Improvement 1: Support Language Filtering
The big problem with both engines was that because my search was on a product name I got a lot of results in foreign languages. There really needs to be a way to specify that I only want languages X, Y and Z.
Improvement 2: Fix Character Set Support
The second problem with both engines was that they made a total mess of any character set that wasn’t ASCII. This problem is probably caused more by the fact that bloggers themselves tend to tag the character set incorrectly and made worse by the fact that planet style aggregators are notoriously bad at corrupting character sets. So it’s not going to be easy to fix the problems but there needs to be a fix – it’s very annoying to receive a bunch of question marks as a search response. I think this happened more with PubSub but it occurs with both engines.
Improvement 3 (Technorati Only): Give Meaningful Summaries
There seems to be two key differences in the approaches taken by Technorati and PubSub – Technorati searches the entire page, PubSub only searches the RSS feed. This means that Technorati can find matches that occur outside of the short snippet in the RSS feed but means that PubSub can provide the actual RSS feed entry as the result match (and know that it contains the search term) whereas Technorati try to create their own summary from the page. Technorati’s algorithms for this are really woeful – I don’t recall ever getting a match from Technorati that I understood without opening it in a browser. With PubSub on the other hand, most matches could be read right from my aggregator which makes life manageable when you have that many entries flying past.

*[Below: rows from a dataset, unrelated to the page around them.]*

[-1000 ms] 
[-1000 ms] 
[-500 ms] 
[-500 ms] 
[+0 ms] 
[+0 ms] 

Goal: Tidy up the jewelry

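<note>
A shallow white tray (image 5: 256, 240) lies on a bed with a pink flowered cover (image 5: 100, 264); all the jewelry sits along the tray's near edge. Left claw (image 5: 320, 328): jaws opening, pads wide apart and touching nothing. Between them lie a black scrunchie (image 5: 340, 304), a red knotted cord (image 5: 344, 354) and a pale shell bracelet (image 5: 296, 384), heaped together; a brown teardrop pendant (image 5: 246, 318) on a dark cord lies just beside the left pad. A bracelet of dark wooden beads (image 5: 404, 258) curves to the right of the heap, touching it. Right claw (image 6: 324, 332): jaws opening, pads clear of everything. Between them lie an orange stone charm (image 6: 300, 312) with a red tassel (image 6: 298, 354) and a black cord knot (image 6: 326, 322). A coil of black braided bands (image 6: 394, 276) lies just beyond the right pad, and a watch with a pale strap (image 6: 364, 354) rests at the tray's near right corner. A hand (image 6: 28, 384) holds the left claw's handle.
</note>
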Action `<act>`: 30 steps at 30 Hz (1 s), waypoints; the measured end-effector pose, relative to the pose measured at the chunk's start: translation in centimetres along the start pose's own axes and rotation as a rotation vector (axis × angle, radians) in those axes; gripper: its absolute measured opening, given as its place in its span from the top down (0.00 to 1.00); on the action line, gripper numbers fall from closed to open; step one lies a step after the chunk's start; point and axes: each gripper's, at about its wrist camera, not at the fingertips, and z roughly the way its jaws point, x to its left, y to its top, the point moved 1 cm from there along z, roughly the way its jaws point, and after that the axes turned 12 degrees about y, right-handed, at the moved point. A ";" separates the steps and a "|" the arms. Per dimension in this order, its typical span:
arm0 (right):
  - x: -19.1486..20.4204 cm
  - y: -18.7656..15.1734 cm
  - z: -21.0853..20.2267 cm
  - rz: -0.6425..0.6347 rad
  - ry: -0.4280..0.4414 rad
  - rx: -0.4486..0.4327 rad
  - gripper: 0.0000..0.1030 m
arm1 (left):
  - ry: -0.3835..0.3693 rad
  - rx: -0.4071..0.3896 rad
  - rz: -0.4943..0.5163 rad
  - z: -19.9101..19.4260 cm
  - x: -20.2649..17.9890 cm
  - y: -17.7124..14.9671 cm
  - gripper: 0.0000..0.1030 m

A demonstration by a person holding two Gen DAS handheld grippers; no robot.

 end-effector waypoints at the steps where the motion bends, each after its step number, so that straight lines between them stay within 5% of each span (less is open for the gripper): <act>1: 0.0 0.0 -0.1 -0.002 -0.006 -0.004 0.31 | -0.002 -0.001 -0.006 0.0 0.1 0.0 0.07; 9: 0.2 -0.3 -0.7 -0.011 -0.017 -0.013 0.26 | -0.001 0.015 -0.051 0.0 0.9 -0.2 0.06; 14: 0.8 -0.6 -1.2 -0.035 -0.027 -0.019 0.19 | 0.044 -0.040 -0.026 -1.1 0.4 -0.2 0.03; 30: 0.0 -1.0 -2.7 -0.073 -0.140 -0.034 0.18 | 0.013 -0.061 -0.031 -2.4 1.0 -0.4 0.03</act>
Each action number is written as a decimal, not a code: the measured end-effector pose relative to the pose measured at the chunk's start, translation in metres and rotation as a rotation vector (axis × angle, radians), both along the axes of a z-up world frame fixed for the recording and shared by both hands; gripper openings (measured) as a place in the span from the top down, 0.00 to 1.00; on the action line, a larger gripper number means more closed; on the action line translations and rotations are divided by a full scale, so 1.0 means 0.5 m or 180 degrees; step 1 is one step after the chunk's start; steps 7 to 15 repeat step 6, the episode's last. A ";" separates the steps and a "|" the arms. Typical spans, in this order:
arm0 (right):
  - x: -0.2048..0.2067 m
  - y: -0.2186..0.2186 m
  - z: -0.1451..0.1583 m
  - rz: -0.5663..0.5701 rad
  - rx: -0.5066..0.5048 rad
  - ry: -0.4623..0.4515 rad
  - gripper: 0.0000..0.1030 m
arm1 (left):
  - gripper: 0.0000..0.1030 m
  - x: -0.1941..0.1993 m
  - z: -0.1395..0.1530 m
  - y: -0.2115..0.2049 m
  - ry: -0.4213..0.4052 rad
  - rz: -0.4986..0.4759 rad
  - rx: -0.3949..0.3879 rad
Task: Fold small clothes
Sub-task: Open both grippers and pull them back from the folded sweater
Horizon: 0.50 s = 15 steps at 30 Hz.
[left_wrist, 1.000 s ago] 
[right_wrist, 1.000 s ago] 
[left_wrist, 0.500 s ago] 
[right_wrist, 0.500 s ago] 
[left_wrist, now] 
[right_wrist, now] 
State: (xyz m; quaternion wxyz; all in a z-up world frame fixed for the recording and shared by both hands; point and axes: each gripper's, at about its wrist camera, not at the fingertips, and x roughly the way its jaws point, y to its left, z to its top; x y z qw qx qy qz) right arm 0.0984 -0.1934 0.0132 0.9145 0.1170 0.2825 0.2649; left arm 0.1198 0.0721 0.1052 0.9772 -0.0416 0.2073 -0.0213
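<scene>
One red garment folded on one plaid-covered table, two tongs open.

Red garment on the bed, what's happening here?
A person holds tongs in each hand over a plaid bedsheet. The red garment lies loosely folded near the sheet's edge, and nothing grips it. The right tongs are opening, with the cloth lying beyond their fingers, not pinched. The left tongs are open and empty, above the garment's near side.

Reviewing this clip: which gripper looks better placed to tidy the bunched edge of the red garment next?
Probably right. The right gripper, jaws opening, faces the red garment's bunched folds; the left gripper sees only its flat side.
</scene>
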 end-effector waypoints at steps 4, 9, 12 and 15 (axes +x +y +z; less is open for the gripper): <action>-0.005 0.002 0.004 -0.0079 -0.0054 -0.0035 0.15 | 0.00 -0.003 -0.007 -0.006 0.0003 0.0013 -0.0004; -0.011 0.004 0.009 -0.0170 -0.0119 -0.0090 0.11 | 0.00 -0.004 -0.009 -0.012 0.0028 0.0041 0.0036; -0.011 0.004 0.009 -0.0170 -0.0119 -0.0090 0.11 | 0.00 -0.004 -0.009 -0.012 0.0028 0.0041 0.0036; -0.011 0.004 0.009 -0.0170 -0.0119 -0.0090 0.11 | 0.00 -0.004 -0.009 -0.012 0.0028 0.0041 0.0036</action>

Improvement 4: Provide Magic Pixies To Summarize Results
Basically, I was absolutely flooded with matches. I’ve had to unsubscribe from the feeds so I could get some work done. My aggregator updates feeds every 30 minutes or so and every time it updated for 2 or 3 days there would be another hundred updates to read about the Mac Mini. Users could help mitigate this by subscribing to the search feeds in a second aggregator that didn’t grab their attention when new matches come through. That still wouldn’t work well though because when you scanned it at the end of the day you’d have a few thousand results to go through. Maybe Robert Scoble has time and interest to read that much but I certainly don’t. I have no idea how this feature would work but I want it.
I suppose the ideal approach would be to parse all the matches using (as yet unheard of) natural language processing, work out the key points in the discussion and combine them. Then you provide a report like:
I want one: 10000 entries
Not so cheap as you have to buy a monitor (side note: aka people who missed the point): 1000 entries
I hate Apple fanboys: 20000 entries
Each key point could come with a few choice examples and a link to go view the entire list of entries that mentioned that point. I should get an update in my RSS feed for the report either whenever a new entries is discovered or when a new key point is discovered (user chooses which when they conduct the search).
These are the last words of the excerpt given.